Good intellectual excercises like Newcomb?

What are some good examples of things like the Newcomb paradox (Amazingly accurate predictor makes a prediction about whether you will take box a or box a+b, guaranteed $1000 in box b, $1million in box a only if he predicts you will leave box b behind, no tampering after he makes prediction.)?

Ideally I’m looking for things for things that have no agreed upon “right” answer. (I certainly think there is only 1 right answer to Newcomb but it isn’t agreed by everybody.)

Things like Monty Hall which have a clear fixed answer, even if it may be counter-intuative to some and some may be too stubborn or dense to get it even after having it explained, are not what I’m after.

Also the scenario should be simple enough to be able to explain in a chat session with a casino dealer.

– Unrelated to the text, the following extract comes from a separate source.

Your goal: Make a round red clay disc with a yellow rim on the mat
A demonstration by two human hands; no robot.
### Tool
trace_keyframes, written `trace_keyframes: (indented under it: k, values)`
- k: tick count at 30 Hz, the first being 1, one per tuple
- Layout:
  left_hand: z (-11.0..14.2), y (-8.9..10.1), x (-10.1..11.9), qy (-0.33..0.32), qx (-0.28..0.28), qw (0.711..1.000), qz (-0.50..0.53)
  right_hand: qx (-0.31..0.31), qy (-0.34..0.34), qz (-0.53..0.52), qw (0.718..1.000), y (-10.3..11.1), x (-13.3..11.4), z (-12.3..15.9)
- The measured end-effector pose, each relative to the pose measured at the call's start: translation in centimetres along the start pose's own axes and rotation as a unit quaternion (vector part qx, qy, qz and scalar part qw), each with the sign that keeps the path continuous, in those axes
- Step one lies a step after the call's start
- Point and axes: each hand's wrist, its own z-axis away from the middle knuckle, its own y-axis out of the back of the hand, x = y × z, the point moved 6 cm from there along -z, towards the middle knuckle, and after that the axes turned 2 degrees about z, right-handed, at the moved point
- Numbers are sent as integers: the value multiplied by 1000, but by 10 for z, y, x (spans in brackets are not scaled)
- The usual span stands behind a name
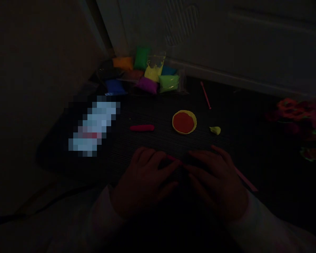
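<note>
Dim light makes much of the dark tabletop hard to read. A thin pink roll of modelling clay [174, 160] lies between my hands. My left hand [144, 175] rests palm down at its left end, index finger and thumb apart and the other fingers bent over the surface. My right hand [217, 177] lies flat with fingers stretched towards the roll's right end, so both ends are partly hidden. Beyond them sits a round clay piece [183, 122], red inside a yellow rim. A thicker pink clay roll [142, 128] is to its left, a small yellow clay lump [215, 130] to its right.
Several bagged clay packs [147, 73] are heaped at the back left. A pink modelling tool [205, 95] lies farther back; a flat pink strip [246, 179] pokes out beside my right wrist. A blurred-out bright screen [94, 126] is at left, colourful flowers [302, 116] at right.
</note>
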Motion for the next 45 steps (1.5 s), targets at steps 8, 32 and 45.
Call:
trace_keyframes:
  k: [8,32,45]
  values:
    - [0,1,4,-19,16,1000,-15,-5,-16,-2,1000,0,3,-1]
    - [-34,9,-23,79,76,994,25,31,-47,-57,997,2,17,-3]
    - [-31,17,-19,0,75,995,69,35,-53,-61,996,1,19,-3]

Anybody got any good examples?

You might like the recreational logic puzzles of Raymond Smullyan. I particularly enjoyed What is the Name of this Book?

Martin Gardner’s Unexpected Hanging https://www.amazon.com/Unexpected-Hanging-Other-Mathematical-Diversions/dp/0226282562 has some good ones - including the Unexpected Hanging itself (https://en.wikipedia.org/wiki/Unexpected_hanging_paradox).

William Poundstone’s Labyrinths of Reason: Paradox, Puzzles, and the Frailty of Knowledge is probably right up your alley, too.

The St. Petersburg Paradox is a good one.

The St Petersburg Paradox, isn’t really a paradox and doesn’t fit the OP. There is an simple answer to it – namely people don’t evaluate gambles like that at there expected value.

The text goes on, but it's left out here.